Она нуждалась в жрицах Мормы Гвен Истрат, чтобы воспользоваться столь мощной магией, а это означало иметь дело с Одиарт, что всегда было неприятно. В большинстве случаев она справлялась с этой задачей без серьезных проблем, но сегодня их разговор протекал по-иному.
Она вступила на зыбкую почву и знала это, и Одиарт это тоже знала. Это выходило за рамки обычного, граничило с подлинным нарушением правил: чтобы Верховная жрица покинула Храм – и все королевство, – да еще в такое время. Ее священным долгом, напомнила ей Одиарт во время мысленной связи со всеми жрицами Мормы, было оставаться в святилище и быть готовой удовлетворить нужды Богини-матери. Более того, не постеснялась напомнить ей ее заместильница, разве Верховный король не поручил ей оставаться в Парас Дервале и править страной вместе канцлером? Разве не является ее обязанностью как можно лучше воспользоваться этой неожиданной возможностью на благо их неизменной цели вернуть Дане главенствующее место в королевстве?

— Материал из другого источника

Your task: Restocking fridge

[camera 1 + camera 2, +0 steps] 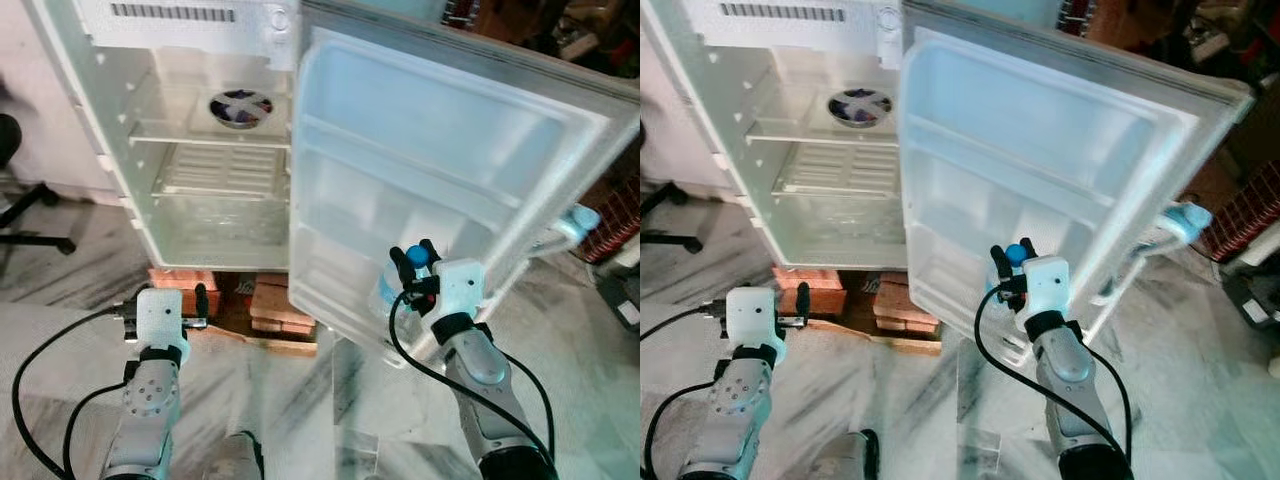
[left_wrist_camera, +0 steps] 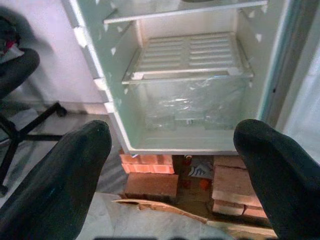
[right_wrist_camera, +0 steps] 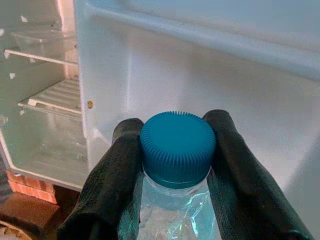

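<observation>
My right gripper (image 1: 416, 262) is shut on the neck of a clear plastic water bottle (image 1: 388, 292) with a blue cap (image 3: 177, 148). It holds the bottle upright against the lowest door shelf (image 1: 330, 290) of the open white fridge door (image 1: 430, 150). In the right wrist view both black fingers (image 3: 112, 175) press the bottle just under the cap. My left gripper (image 1: 173, 296) stands open low in front of the fridge body (image 1: 190, 150), empty, with its fingertips (image 2: 75, 165) wide apart.
A patterned bowl (image 1: 241, 107) sits on the upper fridge shelf. The fridge rests on red bricks (image 1: 270, 300) over a marble floor. An office chair base (image 1: 30, 215) stands at the left. A red crate (image 1: 615, 215) lies beyond the door at the right.
</observation>
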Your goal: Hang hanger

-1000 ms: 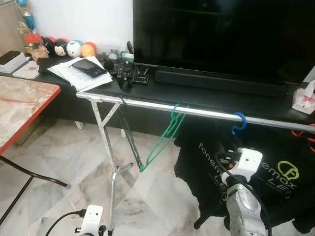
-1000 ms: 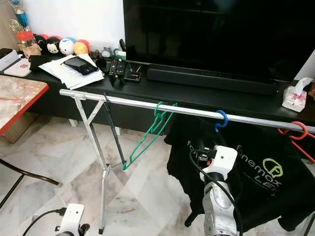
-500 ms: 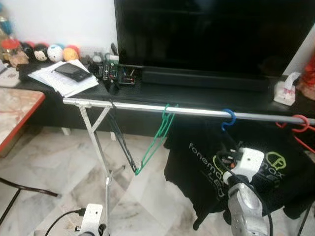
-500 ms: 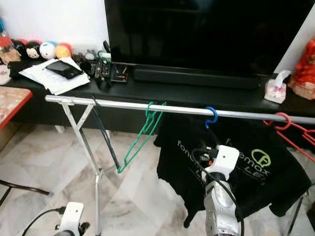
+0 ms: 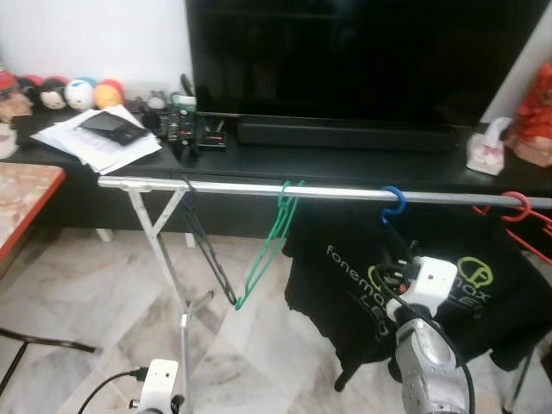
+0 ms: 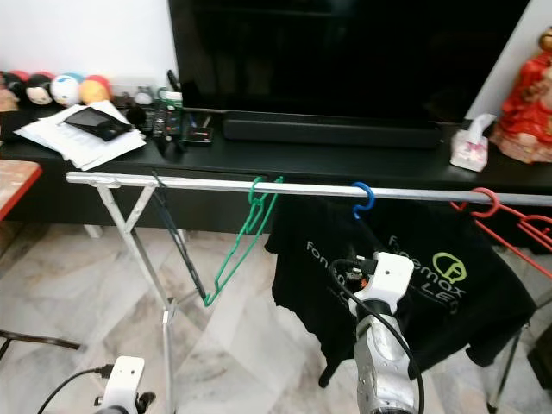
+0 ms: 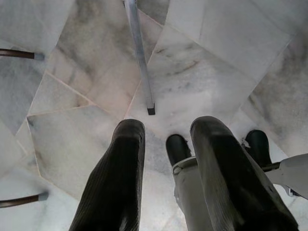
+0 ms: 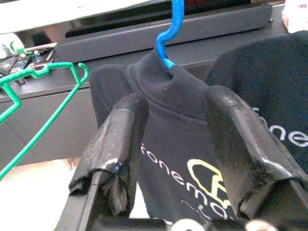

Все это, к сожалению, было правдой.
В ответ ей ничего не оставалось, кроме как воспользоваться своим высоким положением, и уже не в первый раз. Она почти не лицемерила, когда сделала упор на беспокойство и тревогу, которые ощущала в Храме, и сообщила жрицам Мормы, что в качестве Верховной жрицы пришла к выводу: покинуть Храм в такое время значит выполнить волю Даны, которая превыше любых традиций и возможностей получить выгоду. Это также вызвано срочной необходимостью, «сказала» она Одиарт, и это было правдой, об этом свидетельствовало белое лицо и крепко стиснутые руки Ким, которая напряженно ждала вместе с Шаррой под куполом Храма, не зная об этом тайном разговоре между жрицами.
Джаэлль вложила в это послание раскаленную добела ярость, а она все еще оставалась самой сильной из них всех. «Очень хорошо, – ответила Одиарт. – Если ты должна, значит, должна. Я немедленно отправлюсь в Парас Дервал, чтобы заменить тебя в твое отсутствие, по мере сил».